Transcribe the material from its first line onward, ending with the line that contains "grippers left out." and adding nothing beyond it.
___ Task material ___
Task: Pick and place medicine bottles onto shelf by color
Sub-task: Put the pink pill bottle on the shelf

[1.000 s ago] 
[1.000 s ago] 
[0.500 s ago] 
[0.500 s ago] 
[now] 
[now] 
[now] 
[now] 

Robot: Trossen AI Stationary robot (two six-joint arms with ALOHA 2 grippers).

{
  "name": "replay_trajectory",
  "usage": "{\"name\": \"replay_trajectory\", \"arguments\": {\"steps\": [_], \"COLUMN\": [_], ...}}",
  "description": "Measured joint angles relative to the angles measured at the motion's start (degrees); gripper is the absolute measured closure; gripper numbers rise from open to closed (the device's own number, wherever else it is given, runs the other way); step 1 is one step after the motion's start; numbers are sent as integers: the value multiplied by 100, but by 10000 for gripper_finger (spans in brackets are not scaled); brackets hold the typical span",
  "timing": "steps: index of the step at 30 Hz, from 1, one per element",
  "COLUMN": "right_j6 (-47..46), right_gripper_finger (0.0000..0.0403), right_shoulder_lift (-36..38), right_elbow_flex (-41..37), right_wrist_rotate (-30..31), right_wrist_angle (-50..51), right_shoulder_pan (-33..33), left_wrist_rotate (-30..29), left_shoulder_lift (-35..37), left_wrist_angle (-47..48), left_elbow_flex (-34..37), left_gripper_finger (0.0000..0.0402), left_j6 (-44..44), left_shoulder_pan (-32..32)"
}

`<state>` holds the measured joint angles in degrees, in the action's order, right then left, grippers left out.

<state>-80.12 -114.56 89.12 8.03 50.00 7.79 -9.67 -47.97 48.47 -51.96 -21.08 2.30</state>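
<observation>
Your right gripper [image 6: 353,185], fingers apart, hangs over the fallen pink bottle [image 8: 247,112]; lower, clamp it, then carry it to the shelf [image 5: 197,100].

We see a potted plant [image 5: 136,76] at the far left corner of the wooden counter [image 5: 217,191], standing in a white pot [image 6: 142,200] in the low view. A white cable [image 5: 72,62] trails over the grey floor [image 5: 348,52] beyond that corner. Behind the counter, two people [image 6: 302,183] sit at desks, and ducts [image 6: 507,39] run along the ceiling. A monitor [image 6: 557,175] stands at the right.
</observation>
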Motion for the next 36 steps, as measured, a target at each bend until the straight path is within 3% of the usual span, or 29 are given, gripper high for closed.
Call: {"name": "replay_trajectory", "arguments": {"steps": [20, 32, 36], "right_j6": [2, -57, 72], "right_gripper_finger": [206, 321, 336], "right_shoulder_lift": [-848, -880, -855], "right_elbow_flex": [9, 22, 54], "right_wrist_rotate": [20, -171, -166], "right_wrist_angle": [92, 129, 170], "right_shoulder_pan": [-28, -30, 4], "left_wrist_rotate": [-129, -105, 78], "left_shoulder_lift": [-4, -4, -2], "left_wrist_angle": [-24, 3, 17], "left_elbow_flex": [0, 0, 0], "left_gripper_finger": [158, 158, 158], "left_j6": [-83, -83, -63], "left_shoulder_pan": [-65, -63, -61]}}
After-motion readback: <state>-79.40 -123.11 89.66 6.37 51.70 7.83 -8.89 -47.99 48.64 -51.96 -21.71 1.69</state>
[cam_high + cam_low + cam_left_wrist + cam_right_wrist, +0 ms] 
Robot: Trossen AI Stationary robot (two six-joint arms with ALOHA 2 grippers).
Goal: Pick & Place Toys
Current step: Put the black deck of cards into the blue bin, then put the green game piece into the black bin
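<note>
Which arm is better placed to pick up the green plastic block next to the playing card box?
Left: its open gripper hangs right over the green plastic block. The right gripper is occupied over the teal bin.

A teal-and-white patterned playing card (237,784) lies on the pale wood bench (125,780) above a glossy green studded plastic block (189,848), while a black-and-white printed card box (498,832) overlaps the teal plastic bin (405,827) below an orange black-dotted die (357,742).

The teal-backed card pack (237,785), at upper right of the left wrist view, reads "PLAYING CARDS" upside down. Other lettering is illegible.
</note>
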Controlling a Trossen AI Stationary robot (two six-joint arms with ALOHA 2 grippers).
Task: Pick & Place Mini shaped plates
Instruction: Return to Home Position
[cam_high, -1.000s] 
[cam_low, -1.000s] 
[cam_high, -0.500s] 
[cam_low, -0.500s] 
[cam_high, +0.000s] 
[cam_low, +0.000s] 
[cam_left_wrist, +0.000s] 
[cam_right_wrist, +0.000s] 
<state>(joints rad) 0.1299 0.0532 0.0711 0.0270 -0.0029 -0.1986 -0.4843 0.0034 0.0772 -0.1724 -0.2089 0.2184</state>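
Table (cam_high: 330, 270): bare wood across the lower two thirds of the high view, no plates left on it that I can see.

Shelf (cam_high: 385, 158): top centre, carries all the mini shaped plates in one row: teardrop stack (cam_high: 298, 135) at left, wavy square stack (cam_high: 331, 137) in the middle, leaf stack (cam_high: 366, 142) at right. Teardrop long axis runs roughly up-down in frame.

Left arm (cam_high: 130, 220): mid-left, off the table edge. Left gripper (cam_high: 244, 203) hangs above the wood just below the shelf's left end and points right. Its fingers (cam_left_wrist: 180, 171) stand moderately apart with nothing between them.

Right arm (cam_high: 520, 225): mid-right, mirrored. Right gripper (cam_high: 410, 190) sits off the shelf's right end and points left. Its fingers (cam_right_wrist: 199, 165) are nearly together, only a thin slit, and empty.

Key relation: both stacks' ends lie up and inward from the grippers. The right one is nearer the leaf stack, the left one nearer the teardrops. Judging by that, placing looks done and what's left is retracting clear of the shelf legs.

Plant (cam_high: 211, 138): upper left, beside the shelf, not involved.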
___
Exercise result -
Task: Pick and place medicine bottles onto shelf by color
Sub-task: Put the pink pill bottle on the shelf

[1.000 s ago] 
[1.000 s ago] 
[0.500 s ago] 
[0.500 s ago] 
[now] 
[now] 
[now] 
[now] 

Robot: Trossen AI Stationary robot (two six-joint arms with ALOHA 2 grippers).

{
  "name": "replay_trajectory",
  "usage": "{\"name\": \"replay_trajectory\", \"arguments\": {\"steps\": [_], \"COLUMN\": [_], ...}}",
  "description": "Measured joint angles relative to the angles measured at the motion's start (degrees); gripper is the absolute measured closure; gripper numbers rise from open to closed (the device's own number, wherever else it is given, runs the other way); step 1 is one step after the motion's start; numbers are sent as integers: the value multiplied by 100, but by 10000 for gripper_finger (spans in brackets are not scaled); brackets hold the typical span",
  "timing": "steps: index of the step at 30 Hz, from 1, one per element",
  "COLUMN": "right_j6 (-47..46), right_gripper_finger (0.0000..0.0403), right_shoulder_lift (-36..38), right_elbow_flex (-41..37), right_wrist_rotate (-30..31), right_wrist_angle (-50..51), right_shoulder_pan (-33..33), left_wrist_rotate (-30..29), left_shoulder_lift (-35..37), left_wrist_angle (-47..48), left_elbow_flex (-34..37), left_gripper_finger (0.0000..0.0402), left_j6 (-44..44), left_shoulder_pan (-32..32)"
}

`<state>` holds the measured joint angles in degrees, in the action's order, right then left, grippers left out.

No more work is left in this exercise.